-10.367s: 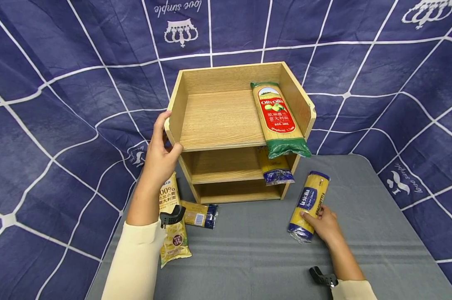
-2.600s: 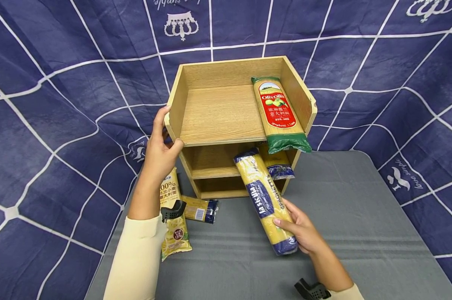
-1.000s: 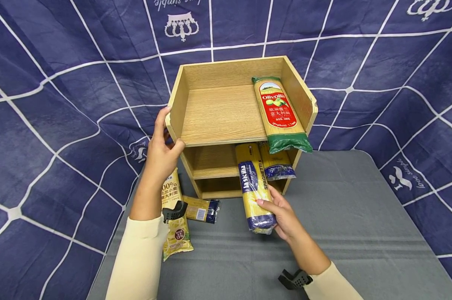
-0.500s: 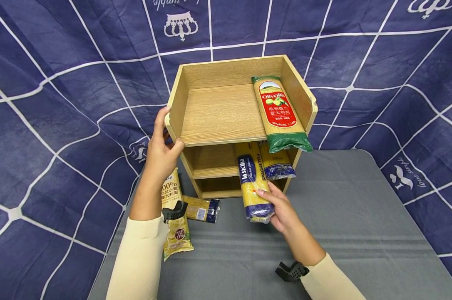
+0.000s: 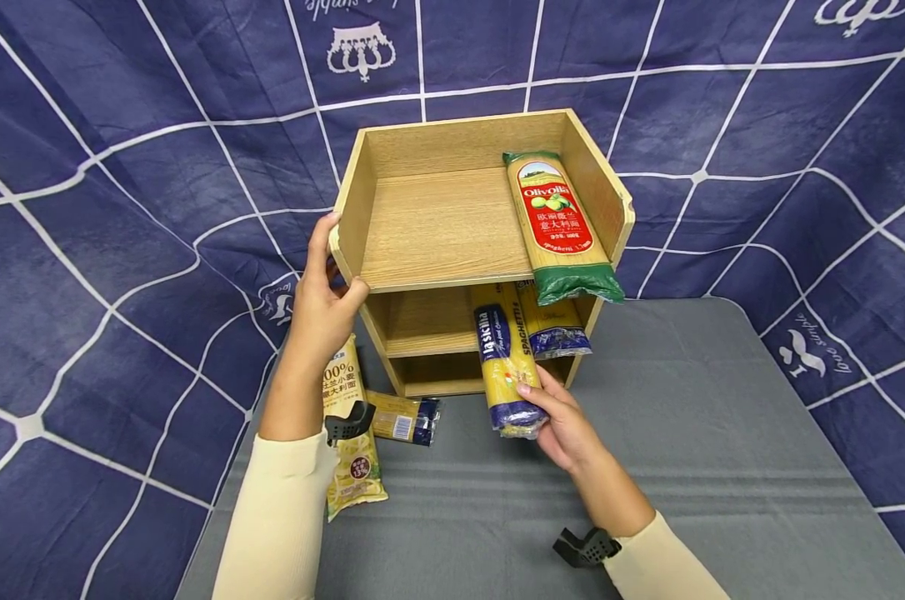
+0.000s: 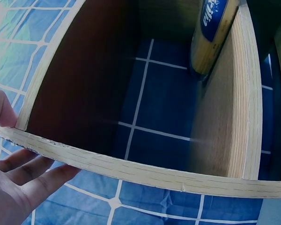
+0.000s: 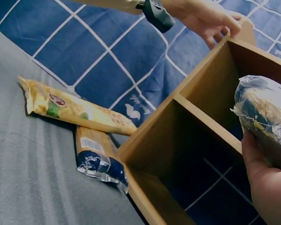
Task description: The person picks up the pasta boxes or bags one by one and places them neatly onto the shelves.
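Note:
My right hand point(image 5: 568, 425) grips the lower end of a yellow-and-blue spaghetti pack point(image 5: 503, 362), thumb on top. The pack's far end is inside the middle level of a wooden shelf point(image 5: 437, 225), hidden under the top board. Just right of it, another spaghetti pack point(image 5: 561, 337) lies on that level, its blue end poking out. My left hand point(image 5: 323, 300) holds the shelf's left side panel at the front corner, thumb in front. In the right wrist view the clear crinkled end of the held pack point(image 7: 267, 110) shows above my palm.
An Olivoilà spaghetti pack point(image 5: 557, 225) with a red label lies on the top level, overhanging its front edge. Left of the shelf, a long yellow pasta pack point(image 5: 355, 467) and a smaller blue-ended pack point(image 5: 403, 419) lie on the grey cloth point(image 5: 452, 517). Blue curtains surround everything.
My right hand has lifted the spaghetti pack from the cloth at the right and moved it left into the middle level, lately sliding slightly deeper. My left hand keeps its hold.

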Demonstrator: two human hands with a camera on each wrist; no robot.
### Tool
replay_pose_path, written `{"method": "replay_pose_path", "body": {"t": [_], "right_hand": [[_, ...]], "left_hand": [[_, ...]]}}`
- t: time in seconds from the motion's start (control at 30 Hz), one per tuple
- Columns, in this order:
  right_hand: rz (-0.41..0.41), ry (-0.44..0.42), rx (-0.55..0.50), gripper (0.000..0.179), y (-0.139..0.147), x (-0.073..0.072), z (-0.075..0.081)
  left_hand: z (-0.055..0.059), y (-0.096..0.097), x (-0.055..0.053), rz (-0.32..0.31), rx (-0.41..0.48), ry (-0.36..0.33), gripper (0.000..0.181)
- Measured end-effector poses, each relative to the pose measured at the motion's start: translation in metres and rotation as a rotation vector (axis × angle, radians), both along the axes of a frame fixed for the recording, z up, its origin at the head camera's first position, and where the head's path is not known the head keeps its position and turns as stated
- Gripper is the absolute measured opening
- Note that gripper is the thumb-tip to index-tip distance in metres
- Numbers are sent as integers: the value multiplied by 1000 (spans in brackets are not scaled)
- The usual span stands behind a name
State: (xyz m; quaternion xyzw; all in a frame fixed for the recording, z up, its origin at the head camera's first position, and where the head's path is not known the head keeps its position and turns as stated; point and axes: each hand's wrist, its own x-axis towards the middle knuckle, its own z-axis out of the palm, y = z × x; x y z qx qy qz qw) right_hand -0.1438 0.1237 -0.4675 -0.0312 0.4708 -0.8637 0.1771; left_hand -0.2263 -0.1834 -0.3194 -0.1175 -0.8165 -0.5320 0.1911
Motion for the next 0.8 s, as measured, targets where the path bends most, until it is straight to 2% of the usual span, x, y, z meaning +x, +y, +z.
{"method": "replay_pose_path", "body": {"t": [0.33,0.47,0.67,0.8], "right_hand": [[70,53,-33,71,6,18,-7],[90,67,-40,66,8,22,-8],[144,142,-105,60,8,28,-15],[134,137,-110,59,6,31,-17]], "left_hand": [[0,1,0,5,-1,-8,84],[0,1,0,2,6,-4,85],[0,1,0,-1,9,-10,85],[0,1,0,-1,7,-14,85]]}}
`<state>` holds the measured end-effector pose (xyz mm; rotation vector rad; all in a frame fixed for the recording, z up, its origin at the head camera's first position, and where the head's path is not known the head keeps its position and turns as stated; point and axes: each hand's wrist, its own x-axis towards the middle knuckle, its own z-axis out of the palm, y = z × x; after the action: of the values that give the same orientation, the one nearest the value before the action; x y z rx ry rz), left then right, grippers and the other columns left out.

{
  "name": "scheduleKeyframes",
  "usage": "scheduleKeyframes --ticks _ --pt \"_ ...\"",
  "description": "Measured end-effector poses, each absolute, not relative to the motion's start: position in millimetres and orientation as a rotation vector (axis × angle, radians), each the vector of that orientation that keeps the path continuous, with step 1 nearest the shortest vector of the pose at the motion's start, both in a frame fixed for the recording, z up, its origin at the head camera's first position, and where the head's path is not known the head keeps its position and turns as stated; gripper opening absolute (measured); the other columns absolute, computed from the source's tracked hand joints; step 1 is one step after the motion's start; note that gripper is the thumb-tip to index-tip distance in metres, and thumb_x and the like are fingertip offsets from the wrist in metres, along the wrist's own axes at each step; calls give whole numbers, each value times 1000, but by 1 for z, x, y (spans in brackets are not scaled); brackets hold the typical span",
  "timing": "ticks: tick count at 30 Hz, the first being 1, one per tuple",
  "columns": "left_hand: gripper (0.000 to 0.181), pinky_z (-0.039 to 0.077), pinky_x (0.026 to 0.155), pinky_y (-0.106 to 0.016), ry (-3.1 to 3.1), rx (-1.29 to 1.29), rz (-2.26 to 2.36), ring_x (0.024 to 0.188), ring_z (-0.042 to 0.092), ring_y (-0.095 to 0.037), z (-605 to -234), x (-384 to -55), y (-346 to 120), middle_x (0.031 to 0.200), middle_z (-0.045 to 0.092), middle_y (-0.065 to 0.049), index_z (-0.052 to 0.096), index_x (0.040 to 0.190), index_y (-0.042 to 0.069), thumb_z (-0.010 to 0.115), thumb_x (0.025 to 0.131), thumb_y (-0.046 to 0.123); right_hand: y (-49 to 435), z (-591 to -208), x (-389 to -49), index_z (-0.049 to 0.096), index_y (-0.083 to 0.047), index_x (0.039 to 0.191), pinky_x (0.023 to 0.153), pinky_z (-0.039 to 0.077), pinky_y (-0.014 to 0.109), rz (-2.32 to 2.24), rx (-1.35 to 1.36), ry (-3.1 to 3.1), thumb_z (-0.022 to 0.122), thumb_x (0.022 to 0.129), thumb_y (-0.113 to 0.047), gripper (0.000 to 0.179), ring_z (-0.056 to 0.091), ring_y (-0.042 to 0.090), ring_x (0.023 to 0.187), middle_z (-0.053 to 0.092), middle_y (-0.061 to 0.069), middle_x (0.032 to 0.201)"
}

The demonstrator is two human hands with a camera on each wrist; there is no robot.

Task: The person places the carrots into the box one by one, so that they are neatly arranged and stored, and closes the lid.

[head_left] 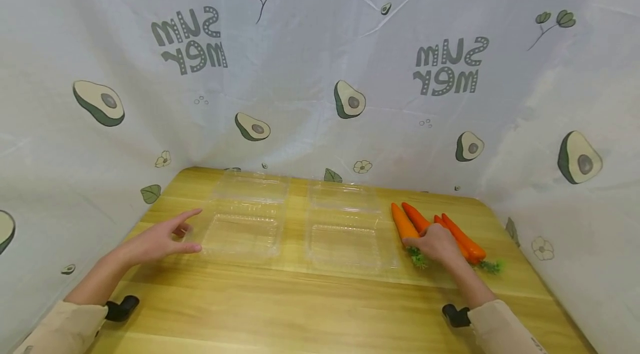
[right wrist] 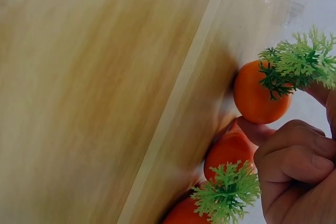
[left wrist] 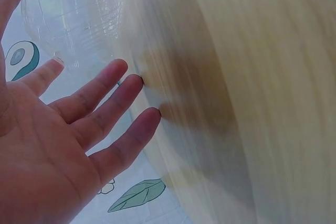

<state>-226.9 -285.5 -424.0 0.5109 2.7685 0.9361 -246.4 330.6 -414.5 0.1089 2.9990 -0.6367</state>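
At the right of the table lie several toy-like carrots (head_left: 465,238) with green leafy tops, side by side. My right hand (head_left: 434,242) pinches the leftmost, lighter orange carrot (head_left: 403,223) near its leafy end. In the right wrist view, one fingertip reaches between this carrot (right wrist: 261,93) and a redder carrot (right wrist: 229,150) beside it, while other fingers are curled. My left hand (head_left: 162,240) is held with fingers spread and nothing in it, by the left edge of a clear plastic box (head_left: 242,251). Its palm (left wrist: 42,145) shows in the left wrist view.
A second clear plastic box (head_left: 345,265) stands between the first box and the carrots, both with lids folded back. They rest on a wooden table (head_left: 280,309). A white curtain (head_left: 300,54) with avocado prints hangs around the back and sides.
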Motion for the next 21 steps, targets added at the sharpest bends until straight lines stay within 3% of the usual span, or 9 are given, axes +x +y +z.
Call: scheduleKeyframes --ticks 21 --pt "89 48 93 -57 2791 517 921 119 58 -39 -423 -229 -286 130 59 -24 28 158 8 74 90 44 331 -413 -251 40 -17 56 50 25 26 -689 107 2972 75 85 -42 53 24 10 50 23 -7 54"
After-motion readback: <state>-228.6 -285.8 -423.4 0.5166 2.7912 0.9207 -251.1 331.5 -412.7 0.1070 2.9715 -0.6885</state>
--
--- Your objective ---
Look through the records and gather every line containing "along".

--- Answer ---
- Measured end-effector poses, each relative to the pose measured at the motion's start: translation in metres and rotation as a rotation vector (axis × angle, radians), both along the axes of a frame fixed for the recording, z up, its origin at the head camera's first position, and where the head's path is not known the head keeps its position and turns as stated
  "description": "Measured end-effector poses, each absolute, not relative to the motion's start: position in millimetres and orientation as a rotation vector (axis × angle, radians), each the vector of that orientation that keeps the path continuous, with step 1 nearest the shortest vector of the pose at the motion's start, both in a frame fixed for the recording, z up, its origin at the head camera's first position, and where the head's path is not known the head keeps its position and turns as stated; gripper opening absolute (measured); the other columns absolute, computed from the source's tracked hand joints; step 1 is one step after the motion's start; note that gripper is the thumb-tip to index-tip distance in metres, and thumb_x and the like are fingertip offsets from the wrist in metres, along the wrist's own axes at each step; calls give whole numbers, each value times 1000, but by 1 for z, x, y (spans in brackets are not scaled); brackets hold the typical span",

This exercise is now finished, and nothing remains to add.